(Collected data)
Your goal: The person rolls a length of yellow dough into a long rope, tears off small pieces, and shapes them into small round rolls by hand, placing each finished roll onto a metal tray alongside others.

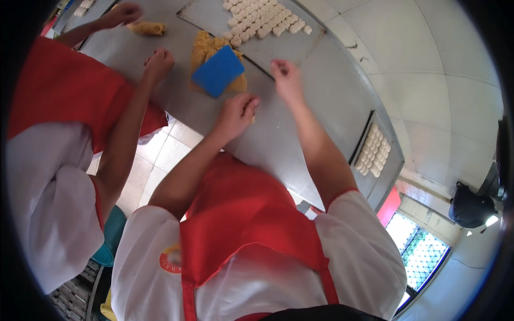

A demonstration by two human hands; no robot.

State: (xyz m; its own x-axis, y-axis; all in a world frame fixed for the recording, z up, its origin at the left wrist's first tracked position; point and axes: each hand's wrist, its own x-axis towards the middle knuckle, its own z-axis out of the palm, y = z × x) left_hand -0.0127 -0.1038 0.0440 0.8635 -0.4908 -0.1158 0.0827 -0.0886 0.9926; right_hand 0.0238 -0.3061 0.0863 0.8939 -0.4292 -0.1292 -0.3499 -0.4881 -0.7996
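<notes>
Over the steel table my left hand (238, 113) is closed, and a small yellowish bit (252, 120) shows at its fingers. My right hand (289, 83) is raised farther right near the tray's edge, with its fingers curled together; whatever it may hold is hidden and slightly blurred. Just beyond my left hand lies a flat blue plastic dough scraper (218, 70), resting on a mass of yellow-brown dough or filling (206, 45). Rows of small pale dough pieces (262, 18) sit on a large metal tray (206, 24) at the far side.
A co-worker in a red apron (80, 91) stands at my left, one hand (120, 14) near a yellow-brown roll (147, 28). At the right end of the steel table (332, 101), a smaller tray holds rows of dough pieces (373, 151). A tiled wall (412, 48) borders the table.
</notes>
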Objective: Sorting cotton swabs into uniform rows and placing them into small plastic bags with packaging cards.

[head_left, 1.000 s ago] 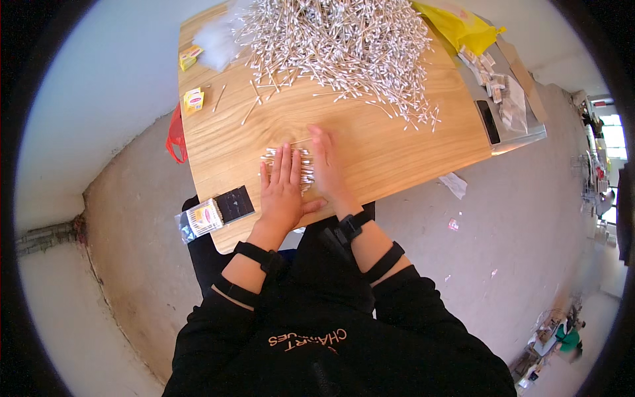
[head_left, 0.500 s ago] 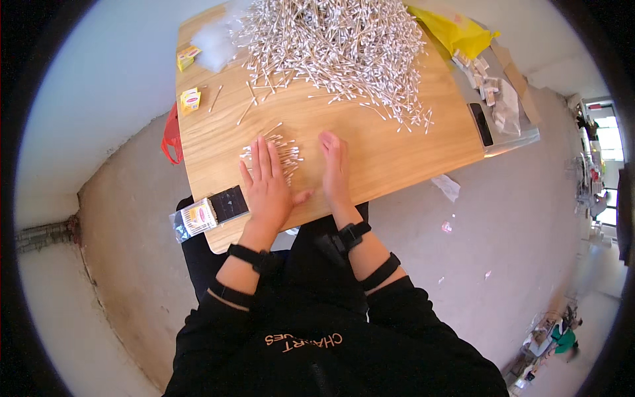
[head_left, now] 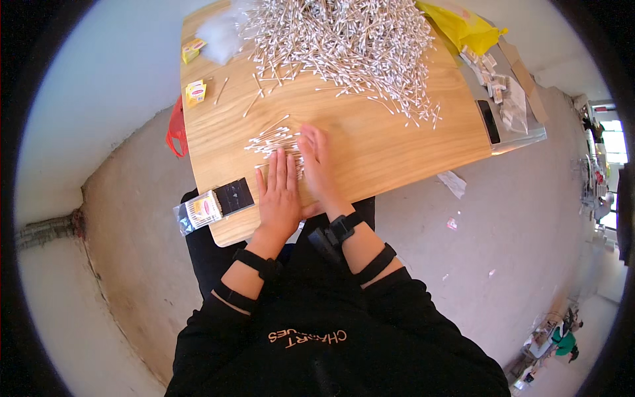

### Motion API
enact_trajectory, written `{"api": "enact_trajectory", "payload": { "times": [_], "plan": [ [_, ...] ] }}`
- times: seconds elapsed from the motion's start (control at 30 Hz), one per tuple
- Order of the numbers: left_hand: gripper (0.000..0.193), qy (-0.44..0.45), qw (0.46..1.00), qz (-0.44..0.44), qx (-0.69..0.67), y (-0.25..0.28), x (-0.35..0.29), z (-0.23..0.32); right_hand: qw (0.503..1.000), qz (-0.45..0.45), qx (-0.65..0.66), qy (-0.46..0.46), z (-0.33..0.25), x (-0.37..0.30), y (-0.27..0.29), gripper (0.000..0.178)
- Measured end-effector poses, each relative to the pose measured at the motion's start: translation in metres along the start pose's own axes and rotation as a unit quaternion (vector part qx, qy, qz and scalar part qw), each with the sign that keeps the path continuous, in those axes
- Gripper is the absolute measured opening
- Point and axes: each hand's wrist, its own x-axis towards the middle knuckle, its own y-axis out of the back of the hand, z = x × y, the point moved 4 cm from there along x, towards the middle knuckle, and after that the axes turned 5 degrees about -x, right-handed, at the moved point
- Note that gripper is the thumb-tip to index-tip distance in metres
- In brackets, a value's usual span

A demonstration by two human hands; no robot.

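A small bunch of cotton swabs [head_left: 272,140] with white tips lies on the wooden table [head_left: 377,152] close to me. My left hand [head_left: 279,198] rests flat over the near part of the bunch, its fingers stretched out and pointing away from me. On the bunch's right side my right hand [head_left: 319,165] stands on edge, fingers extended and slightly curved, touching or nearly touching the swabs. Part of the bunch is hidden under and between my hands. A much larger heap of cotton swabs [head_left: 344,46] covers the far part of the table.
By the left edge lie a clear bag of swabs [head_left: 202,210], a black pad [head_left: 235,196] and yellow labels [head_left: 196,92]. On the right are a dark phone [head_left: 488,122], a yellow bag [head_left: 463,30] and small bundled packs [head_left: 486,73]. A red bag [head_left: 176,129] hangs at the left.
My right hand has moved left against the swab bunch. My left hand has drawn back a little toward me and right, showing more swabs. The view has shifted slightly.
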Motion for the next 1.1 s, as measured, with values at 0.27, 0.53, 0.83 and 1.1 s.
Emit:
{"api": "enact_trajectory", "payload": {
  "times": [0.27,0.53,0.83,1.1],
  "plan": [
    [0.106,-0.001,1.000,0.008,-0.017,-0.002,-0.012,-0.002,0.925,-0.060,-0.352,0.129,-0.015,0.013,0.021,0.017],
    [0.123,0.025,0.999,0.004,-0.025,0.003,0.004,-0.008,0.889,-0.140,-0.419,0.122,-0.017,0.020,0.014,0.010],
    [0.124,0.049,0.998,-0.003,-0.028,0.005,0.008,-0.011,0.895,-0.160,-0.372,0.188,-0.017,0.017,0.019,0.015],
    [0.140,0.061,0.995,-0.077,0.006,0.016,0.032,-0.021,0.914,-0.102,-0.378,0.105,-0.011,0.027,0.014,0.010]
  ]
}}
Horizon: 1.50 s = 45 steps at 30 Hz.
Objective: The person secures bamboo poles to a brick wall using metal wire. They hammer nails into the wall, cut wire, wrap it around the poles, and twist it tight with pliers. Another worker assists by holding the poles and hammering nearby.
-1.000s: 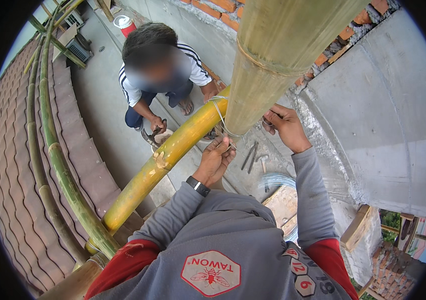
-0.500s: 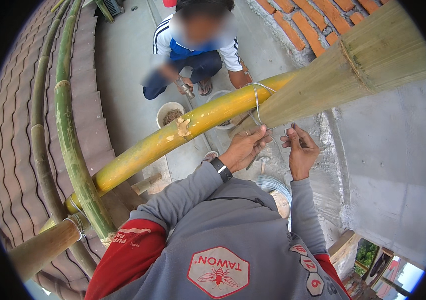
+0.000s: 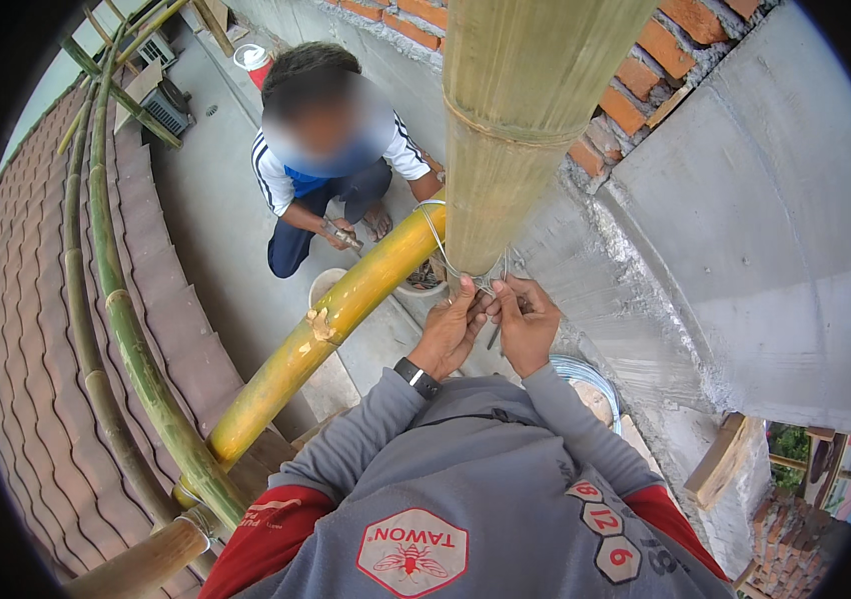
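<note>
A thin silvery wire (image 3: 432,228) loops round the yellow bamboo pole (image 3: 346,304) where it meets a thick pale-green bamboo post (image 3: 505,190). Just below the post's lower end, my left hand (image 3: 445,337) pinches the wire between thumb and fingers. Close beside it, almost touching, my right hand (image 3: 528,327) pinches wire too, with a loop standing up past its thumb. A short dark rod shows under the right fingers; its kind is unclear. Both hands hide part of the wire.
Across the yellow pole a person (image 3: 321,170) crouches with a hammer (image 3: 346,238), near a bucket (image 3: 421,280) of dark bits. A wire coil (image 3: 585,377) lies by my right forearm. Green bamboo poles (image 3: 111,280) run above the tiled roof (image 3: 36,329); a grey wall (image 3: 765,230) stands right.
My right hand has come left, right up to my left hand at the wire. The view has turned, so the thick post now looks more upright and the person appears further left.
</note>
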Tool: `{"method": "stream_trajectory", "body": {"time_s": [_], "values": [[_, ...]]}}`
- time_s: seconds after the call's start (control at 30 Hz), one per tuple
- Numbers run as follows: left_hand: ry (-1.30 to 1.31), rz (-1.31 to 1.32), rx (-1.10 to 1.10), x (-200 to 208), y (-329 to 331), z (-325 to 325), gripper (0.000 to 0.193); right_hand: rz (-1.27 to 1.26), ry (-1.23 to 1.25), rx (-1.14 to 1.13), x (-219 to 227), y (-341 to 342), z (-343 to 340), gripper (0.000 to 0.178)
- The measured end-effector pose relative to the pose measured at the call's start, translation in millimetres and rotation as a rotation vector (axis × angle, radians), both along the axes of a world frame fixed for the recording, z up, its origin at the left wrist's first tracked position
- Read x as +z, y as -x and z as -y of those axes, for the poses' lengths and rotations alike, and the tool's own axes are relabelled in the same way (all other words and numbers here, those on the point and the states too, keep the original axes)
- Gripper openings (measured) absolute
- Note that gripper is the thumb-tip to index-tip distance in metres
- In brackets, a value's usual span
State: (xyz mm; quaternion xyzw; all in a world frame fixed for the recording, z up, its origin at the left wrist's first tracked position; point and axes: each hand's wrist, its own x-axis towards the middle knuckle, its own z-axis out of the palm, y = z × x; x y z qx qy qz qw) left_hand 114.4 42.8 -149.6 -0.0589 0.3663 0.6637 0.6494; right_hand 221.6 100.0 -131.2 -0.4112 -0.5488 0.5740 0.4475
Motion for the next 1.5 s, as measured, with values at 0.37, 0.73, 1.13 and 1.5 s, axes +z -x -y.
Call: {"method": "stream_trajectory", "body": {"time_s": [0.37,0.73,1.13,1.5], "values": [[-0.018,-0.085,-0.132,10.4,0.0,0.3,0.061,0.475,-0.689,0.199,31.5,-14.9,-9.0,0.032],[0.038,0.041,-0.152,8.3,-7.6,-3.0,0.066,0.603,-0.785,0.139,34.1,-5.7,-19.9,0.024],[0.010,-0.007,-0.178,11.4,0.7,-4.0,0.056,0.137,0.194,0.040,45.2,5.0,-9.5,0.013],[0.110,-0.165,-0.088,25.8,29.7,5.0,0.022,-0.477,0.818,0.548,7.3,-31.6,-48.9,0.021]]}}
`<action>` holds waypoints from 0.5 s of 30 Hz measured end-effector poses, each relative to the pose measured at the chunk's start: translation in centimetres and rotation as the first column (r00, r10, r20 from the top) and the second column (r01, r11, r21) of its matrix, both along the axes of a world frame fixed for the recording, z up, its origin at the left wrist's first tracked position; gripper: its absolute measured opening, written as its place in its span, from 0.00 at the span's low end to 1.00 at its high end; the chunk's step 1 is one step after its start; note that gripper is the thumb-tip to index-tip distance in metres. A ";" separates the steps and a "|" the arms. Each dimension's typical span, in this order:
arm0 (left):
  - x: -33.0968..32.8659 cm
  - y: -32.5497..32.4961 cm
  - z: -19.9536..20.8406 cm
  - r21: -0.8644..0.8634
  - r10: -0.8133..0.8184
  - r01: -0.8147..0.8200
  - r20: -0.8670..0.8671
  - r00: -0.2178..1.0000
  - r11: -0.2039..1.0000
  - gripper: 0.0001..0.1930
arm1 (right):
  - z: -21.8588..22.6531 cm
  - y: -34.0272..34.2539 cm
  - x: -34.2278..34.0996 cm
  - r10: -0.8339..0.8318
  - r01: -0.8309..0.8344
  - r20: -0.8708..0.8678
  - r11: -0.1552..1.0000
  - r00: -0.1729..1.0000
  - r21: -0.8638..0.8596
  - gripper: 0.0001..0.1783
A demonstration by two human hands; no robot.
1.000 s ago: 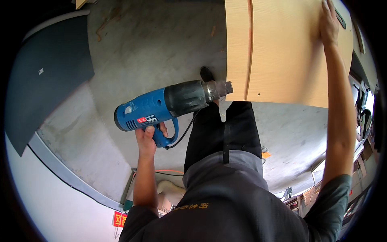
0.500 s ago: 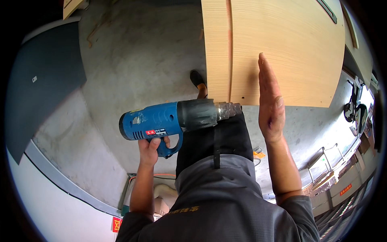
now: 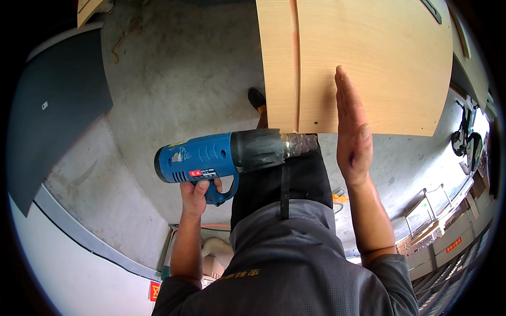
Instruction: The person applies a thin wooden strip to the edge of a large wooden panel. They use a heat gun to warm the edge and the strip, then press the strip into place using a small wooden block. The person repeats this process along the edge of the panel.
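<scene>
My left hand (image 3: 195,196) is closed round the handle of a blue and black heat gun (image 3: 203,155). Its metal nozzle (image 3: 301,145) points right, toward my other palm, with a gap between them. Fingers stretched out and held together, my right hand (image 3: 354,134) stands upright on edge, empty. Behind its fingers lies a pale wood-grain panel (image 3: 390,68) with a long groove (image 3: 295,68) along its left part. Whether the fingers touch the panel I cannot tell. The heat gun sits just below the panel's near edge.
A dark grey sheet (image 3: 66,118) leans at the left by a white wall. Past the panel's left edge a shoe (image 3: 256,97) shows on the concrete floor (image 3: 179,68). A metal-framed cart (image 3: 421,210) and a dark wheeled thing (image 3: 466,139) are at the right.
The view has shifted slightly, so the panel appears a little farther left and higher. Both hands and the heat gun keep nearly the same pose.
</scene>
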State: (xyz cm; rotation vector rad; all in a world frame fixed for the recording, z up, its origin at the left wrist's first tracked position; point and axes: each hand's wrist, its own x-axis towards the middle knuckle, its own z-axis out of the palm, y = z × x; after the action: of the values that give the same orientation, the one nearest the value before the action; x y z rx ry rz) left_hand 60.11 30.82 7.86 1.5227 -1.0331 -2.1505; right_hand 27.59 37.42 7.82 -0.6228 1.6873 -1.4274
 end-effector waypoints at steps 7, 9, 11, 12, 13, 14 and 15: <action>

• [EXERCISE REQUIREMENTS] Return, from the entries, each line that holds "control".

• [RESULT OF THIS TASK]
- times: seconds elapsed from the motion's start (control at 30 Hz), one per tuple
- time_s: seconds after the call's start (control at 30 Hz), one per tuple

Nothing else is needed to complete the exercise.